**PROBLEM STATEMENT**
Retype, word for word, every line of the records below starting at the one that contains "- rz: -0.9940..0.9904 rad" and ending at the one that contains "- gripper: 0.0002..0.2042"; include both of those lines and nothing more.

============================================================

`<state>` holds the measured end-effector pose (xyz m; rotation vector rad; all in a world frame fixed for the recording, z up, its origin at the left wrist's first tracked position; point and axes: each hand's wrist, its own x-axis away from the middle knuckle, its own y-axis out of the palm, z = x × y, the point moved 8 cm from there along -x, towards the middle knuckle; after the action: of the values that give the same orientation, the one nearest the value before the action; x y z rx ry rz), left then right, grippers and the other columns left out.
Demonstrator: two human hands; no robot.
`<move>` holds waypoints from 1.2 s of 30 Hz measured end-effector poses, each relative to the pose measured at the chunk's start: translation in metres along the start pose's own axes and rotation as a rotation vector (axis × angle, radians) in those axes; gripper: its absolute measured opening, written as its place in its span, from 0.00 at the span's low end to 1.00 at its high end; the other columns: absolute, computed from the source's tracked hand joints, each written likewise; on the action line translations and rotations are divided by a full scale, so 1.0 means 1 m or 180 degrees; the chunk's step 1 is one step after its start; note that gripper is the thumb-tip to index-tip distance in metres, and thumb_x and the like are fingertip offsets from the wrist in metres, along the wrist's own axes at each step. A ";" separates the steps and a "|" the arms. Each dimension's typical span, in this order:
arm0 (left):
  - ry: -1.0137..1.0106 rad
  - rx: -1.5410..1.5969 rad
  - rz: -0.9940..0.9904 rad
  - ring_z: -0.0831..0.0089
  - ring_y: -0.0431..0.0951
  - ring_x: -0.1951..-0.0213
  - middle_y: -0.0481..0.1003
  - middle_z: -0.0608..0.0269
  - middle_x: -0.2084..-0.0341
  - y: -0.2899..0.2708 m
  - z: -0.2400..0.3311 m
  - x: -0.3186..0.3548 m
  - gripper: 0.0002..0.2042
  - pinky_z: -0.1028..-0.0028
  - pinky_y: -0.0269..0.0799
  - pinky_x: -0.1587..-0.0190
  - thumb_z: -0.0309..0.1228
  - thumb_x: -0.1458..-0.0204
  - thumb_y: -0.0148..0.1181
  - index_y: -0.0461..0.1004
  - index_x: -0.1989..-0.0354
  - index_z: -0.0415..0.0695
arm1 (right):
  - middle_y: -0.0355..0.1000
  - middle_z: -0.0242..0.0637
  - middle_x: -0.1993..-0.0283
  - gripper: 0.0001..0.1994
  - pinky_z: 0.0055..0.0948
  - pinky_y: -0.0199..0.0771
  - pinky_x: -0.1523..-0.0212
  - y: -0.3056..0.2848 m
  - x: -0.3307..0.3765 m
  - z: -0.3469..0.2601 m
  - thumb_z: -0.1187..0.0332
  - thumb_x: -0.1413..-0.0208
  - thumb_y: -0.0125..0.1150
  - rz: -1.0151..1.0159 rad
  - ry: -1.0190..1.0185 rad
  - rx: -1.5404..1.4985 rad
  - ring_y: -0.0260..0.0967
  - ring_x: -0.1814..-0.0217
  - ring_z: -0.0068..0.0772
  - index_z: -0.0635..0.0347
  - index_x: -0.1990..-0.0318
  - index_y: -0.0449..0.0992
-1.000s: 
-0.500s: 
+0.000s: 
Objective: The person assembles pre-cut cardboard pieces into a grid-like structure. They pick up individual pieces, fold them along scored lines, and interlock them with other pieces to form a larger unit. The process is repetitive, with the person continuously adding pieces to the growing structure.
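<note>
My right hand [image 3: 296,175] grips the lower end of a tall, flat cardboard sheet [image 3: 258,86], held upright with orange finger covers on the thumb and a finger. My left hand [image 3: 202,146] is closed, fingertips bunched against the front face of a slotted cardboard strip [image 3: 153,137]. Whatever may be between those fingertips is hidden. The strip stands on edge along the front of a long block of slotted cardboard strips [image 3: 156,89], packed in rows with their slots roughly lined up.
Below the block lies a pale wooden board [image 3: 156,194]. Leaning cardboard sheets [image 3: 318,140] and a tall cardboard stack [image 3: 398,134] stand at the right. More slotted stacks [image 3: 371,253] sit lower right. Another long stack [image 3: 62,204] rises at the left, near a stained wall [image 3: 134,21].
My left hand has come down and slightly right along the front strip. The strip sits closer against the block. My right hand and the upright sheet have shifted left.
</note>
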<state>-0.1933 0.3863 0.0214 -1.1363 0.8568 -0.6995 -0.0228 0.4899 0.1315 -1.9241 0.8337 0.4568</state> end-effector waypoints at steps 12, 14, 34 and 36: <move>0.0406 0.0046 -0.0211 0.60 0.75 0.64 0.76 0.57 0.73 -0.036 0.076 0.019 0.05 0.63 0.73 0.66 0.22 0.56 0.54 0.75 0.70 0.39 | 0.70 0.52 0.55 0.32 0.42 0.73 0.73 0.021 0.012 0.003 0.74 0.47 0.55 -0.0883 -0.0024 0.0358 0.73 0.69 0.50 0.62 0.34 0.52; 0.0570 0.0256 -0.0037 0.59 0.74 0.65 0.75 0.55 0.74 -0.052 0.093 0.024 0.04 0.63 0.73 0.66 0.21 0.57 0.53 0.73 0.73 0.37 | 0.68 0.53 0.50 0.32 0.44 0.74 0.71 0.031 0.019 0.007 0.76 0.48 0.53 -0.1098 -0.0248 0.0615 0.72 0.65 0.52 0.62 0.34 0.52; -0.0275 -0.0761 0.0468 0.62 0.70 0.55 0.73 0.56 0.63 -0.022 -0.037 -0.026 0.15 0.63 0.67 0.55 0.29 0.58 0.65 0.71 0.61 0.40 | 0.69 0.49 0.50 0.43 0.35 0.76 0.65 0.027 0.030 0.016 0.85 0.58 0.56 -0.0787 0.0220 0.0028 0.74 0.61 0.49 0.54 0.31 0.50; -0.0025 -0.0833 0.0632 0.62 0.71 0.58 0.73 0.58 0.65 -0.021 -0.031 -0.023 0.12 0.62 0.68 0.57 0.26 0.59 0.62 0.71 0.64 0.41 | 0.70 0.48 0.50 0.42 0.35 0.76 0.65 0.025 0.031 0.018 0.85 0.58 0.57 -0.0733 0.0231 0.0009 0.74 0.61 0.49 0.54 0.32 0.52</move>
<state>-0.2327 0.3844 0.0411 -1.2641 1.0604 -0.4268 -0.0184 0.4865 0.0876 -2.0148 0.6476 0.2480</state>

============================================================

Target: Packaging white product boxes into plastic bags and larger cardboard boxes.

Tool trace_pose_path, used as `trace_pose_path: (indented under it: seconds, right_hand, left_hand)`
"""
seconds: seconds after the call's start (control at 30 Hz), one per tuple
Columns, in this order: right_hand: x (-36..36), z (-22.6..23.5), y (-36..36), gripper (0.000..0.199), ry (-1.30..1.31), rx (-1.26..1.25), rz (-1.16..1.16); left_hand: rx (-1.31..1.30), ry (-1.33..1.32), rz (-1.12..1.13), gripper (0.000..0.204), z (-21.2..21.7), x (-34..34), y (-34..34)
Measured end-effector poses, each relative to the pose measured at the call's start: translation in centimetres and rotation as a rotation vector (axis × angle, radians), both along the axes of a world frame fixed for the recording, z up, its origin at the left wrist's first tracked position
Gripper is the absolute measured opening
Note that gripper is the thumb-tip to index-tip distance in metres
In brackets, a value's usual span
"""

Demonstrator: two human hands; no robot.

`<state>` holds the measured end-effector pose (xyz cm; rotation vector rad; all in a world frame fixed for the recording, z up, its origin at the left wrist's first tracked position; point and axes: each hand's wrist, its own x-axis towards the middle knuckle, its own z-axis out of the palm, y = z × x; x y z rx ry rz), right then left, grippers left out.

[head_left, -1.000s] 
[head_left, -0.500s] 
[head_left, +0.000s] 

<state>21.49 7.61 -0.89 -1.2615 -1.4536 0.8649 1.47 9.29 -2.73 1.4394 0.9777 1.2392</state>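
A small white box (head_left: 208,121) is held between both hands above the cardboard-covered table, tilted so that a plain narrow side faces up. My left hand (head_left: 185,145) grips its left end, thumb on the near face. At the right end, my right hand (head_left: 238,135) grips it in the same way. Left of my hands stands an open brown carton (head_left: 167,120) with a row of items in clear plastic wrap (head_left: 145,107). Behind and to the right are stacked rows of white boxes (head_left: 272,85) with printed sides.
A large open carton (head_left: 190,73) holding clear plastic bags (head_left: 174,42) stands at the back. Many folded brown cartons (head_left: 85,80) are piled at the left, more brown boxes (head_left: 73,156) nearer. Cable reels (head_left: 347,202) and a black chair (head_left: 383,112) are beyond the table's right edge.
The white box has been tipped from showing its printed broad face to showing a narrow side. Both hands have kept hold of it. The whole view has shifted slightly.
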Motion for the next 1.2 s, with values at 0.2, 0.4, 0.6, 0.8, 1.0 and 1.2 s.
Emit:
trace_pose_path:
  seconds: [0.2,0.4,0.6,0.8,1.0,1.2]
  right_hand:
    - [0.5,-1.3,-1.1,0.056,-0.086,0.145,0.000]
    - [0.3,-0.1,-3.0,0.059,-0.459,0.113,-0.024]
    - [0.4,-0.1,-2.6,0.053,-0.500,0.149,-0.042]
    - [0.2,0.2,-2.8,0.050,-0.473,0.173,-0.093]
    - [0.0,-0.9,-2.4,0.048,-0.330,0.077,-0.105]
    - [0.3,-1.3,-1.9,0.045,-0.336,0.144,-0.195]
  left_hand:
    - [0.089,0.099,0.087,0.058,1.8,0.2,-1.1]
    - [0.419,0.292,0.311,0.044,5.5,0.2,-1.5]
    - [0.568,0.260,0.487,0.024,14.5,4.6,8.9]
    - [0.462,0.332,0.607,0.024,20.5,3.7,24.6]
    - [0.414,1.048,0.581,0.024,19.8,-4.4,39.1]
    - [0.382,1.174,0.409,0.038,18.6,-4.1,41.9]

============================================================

**WRITTEN REPLY**
  - rz: -0.9940..0.9904 rad
  - ring_z: -0.0831..0.0089
  - ring_y: -0.0431..0.0951
  - ring_x: -0.1951..-0.0213
  - middle_y: -0.0481..0.1003
  - middle_z: -0.0608..0.0269
  - middle_x: -0.2084..-0.0341
  - y: -0.2899..0.2708 m
  - z: -0.2400..0.3311 m
  - x: -0.3186..0.3548 m
  - gripper: 0.0002..0.2042

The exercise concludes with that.